Your instructions.
From the first line to the last, copy the listing below word for word.

The data.

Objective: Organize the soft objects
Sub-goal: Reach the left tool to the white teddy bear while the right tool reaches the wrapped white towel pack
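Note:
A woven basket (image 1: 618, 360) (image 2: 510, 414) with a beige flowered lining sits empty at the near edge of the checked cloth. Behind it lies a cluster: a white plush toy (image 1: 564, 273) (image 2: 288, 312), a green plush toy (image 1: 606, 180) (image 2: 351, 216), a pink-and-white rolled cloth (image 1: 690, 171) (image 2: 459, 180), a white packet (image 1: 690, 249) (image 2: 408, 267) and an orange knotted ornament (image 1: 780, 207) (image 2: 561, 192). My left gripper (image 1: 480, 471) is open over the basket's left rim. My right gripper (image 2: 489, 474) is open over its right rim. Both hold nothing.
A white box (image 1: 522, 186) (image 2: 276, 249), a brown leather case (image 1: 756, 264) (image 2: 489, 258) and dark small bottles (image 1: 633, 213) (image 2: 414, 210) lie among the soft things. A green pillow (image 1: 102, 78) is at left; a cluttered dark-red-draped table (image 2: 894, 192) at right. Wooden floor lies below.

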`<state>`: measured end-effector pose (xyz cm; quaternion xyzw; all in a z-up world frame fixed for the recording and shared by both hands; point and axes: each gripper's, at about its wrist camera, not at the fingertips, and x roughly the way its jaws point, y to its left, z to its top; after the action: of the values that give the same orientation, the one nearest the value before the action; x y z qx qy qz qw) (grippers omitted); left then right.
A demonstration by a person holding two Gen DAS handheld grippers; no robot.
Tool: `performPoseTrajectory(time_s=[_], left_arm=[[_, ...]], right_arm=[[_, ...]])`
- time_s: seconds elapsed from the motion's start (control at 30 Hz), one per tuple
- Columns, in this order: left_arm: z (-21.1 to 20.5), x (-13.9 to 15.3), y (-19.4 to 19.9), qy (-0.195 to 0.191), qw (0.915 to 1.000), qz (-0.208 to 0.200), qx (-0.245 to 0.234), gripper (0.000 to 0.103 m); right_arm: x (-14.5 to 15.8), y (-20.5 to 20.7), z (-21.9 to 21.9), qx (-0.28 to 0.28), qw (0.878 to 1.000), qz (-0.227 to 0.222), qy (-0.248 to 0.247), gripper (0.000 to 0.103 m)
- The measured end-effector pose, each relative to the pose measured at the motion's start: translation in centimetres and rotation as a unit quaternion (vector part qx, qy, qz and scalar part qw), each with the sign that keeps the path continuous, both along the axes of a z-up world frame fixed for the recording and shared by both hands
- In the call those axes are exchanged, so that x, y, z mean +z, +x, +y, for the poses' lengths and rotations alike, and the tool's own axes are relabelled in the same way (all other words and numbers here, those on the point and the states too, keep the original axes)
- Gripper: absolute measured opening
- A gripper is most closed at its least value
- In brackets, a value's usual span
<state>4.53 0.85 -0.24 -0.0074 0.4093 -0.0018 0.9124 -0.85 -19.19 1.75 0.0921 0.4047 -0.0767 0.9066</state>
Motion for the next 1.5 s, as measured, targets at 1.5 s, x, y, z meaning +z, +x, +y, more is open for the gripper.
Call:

Task answer.
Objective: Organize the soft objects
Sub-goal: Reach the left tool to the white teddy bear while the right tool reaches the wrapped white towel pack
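Note:
A woven basket (image 1: 618, 360) (image 2: 510, 414) with a beige flowered lining sits empty at the near edge of the checked cloth. Behind it lies a cluster: a white plush toy (image 1: 564, 273) (image 2: 288, 312), a green plush toy (image 1: 606, 180) (image 2: 351, 216), a pink-and-white rolled cloth (image 1: 690, 171) (image 2: 459, 180), a white packet (image 1: 690, 249) (image 2: 408, 267) and an orange knotted ornament (image 1: 780, 207) (image 2: 561, 192). My left gripper (image 1: 480, 471) is open over the basket's left rim. My right gripper (image 2: 489, 474) is open over its right rim. Both hold nothing.
A white box (image 1: 522, 186) (image 2: 276, 249), a brown leather case (image 1: 756, 264) (image 2: 489, 258) and dark small bottles (image 1: 633, 213) (image 2: 414, 210) lie among the soft things. A green pillow (image 1: 102, 78) is at left; a cluttered dark-red-draped table (image 2: 894, 192) at right. Wooden floor lies below.
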
`<state>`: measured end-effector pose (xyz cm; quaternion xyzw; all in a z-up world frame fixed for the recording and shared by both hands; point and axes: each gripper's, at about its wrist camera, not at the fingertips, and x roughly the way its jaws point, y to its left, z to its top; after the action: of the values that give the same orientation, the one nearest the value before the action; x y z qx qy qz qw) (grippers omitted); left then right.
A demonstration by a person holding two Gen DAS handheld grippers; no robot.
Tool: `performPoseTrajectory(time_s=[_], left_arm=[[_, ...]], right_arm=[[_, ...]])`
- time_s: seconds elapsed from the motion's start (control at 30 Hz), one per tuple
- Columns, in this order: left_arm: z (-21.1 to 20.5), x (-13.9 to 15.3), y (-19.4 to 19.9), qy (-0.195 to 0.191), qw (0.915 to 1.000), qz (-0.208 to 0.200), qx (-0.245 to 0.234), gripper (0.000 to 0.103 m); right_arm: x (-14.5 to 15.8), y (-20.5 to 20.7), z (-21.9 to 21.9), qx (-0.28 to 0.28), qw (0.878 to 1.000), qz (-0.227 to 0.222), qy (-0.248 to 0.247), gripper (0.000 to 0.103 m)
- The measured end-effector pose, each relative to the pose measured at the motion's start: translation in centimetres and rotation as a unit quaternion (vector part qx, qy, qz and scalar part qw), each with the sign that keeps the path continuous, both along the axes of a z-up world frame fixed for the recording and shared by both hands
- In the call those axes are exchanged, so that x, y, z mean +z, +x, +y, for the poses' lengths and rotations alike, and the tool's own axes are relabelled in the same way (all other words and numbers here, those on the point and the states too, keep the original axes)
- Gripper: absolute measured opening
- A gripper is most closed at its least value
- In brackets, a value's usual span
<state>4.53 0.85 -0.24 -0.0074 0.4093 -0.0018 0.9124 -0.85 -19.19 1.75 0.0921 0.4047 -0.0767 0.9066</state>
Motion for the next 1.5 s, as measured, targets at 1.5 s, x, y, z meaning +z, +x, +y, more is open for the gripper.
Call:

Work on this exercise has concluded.